Research & Papers

CAX-Agent achieves 92.7% completion rate in MAPDL simulations

New agent harness with model-only recovery triples zero-intervention rate to 84%.

Deep Dive

Large language models deployed for MAPDL finite-element simulations often suffer from reliability issues like inconsistent outputs and frequent task failures without structured execution control. CAX-Agent, developed by Chenying Lin and colleagues, addresses this by introducing a lightweight agent harness that inserts domain-specific orchestration middleware. Its architecture organizes execution into three layers: an LLM service, an agent harness managing tool lifecycles and workflow state, and a solver backend. A key innovation is its recovery ladder, which escalates from deterministic rule patching through model-driven regeneration to context enrichment and eventual human intervention, ensuring robustness.

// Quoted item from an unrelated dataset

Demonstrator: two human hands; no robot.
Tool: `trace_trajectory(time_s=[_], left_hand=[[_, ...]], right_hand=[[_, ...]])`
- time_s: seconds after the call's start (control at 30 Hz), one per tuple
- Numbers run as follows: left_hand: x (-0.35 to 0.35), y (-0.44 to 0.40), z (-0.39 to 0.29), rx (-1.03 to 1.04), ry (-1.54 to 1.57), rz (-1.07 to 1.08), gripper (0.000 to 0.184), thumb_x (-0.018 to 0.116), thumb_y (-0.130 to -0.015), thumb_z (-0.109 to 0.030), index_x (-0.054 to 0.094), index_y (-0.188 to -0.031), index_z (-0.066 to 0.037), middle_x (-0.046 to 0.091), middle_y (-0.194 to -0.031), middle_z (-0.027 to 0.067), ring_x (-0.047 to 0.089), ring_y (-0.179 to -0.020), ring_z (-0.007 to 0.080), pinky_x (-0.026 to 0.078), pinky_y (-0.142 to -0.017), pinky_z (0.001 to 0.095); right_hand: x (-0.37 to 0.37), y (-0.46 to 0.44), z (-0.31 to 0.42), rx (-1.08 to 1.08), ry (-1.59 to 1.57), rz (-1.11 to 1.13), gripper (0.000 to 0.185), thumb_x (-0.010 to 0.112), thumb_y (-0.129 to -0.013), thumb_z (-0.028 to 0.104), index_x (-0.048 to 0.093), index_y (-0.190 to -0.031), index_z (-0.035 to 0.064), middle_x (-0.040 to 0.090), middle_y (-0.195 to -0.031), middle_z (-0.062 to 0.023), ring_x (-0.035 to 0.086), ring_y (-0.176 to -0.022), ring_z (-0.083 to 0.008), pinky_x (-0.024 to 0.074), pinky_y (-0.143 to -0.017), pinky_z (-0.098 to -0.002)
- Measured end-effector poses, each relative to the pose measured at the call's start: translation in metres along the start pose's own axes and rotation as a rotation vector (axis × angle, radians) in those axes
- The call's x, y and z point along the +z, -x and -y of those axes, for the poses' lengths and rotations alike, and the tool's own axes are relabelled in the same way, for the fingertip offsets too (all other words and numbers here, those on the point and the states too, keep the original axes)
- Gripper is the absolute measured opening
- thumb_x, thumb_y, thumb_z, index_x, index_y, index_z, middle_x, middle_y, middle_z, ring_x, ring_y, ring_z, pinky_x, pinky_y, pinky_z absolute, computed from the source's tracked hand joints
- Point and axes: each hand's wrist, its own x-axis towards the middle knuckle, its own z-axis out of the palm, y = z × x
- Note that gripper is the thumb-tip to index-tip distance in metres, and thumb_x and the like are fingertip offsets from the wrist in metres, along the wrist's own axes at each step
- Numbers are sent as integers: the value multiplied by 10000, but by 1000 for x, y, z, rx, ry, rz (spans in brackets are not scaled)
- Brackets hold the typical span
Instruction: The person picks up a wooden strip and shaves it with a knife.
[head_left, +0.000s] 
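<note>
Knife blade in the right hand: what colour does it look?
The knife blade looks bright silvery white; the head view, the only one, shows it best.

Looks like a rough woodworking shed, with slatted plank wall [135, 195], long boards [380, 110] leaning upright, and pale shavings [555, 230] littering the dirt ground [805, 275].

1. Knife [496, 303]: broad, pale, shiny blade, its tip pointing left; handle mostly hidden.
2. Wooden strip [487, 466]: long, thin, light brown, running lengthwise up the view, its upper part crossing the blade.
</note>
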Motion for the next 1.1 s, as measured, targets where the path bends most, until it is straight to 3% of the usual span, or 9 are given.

In rigorous evaluation across 50 standard structural benchmarks with 450 case-runs (three runs per strategy), the model-only recovery strategy dominated. It achieved a task completion rate of 0.9267, a task score of 3.59 out of 4, a total score of 9.16 out of 10, and an impressive zero-intervention rate of 0.84. In contrast, rule-only reached 0.7733 completion and zero zero-intervention, while no-recovery lagged at 0.6933. Inter-rater agreement was strong (Cohen's kappa = 0.84), and effect sizes were large (Cliff's delta 0.81–0.87). These results demonstrate that model-only recovery can nearly eliminate the need for human oversight in routine simulations, paving the way for reliable, scalable AI-driven engineering automation.

Key Points
  • Model-only recovery achieved 92.7% task completion vs 77.3% for rule-only and 69.3% for no-recovery.
  • Zero-intervention rate of 84% with model-only, meaning tasks rarely needed human help.
  • Strong inter-rater agreement (Cohen's kappa = 0.84) and large effect sizes (Cliff's delta 0.81–0.87).

Why It Matters

Enables reliable AI-driven engineering simulation automation, reducing human oversight by 84%.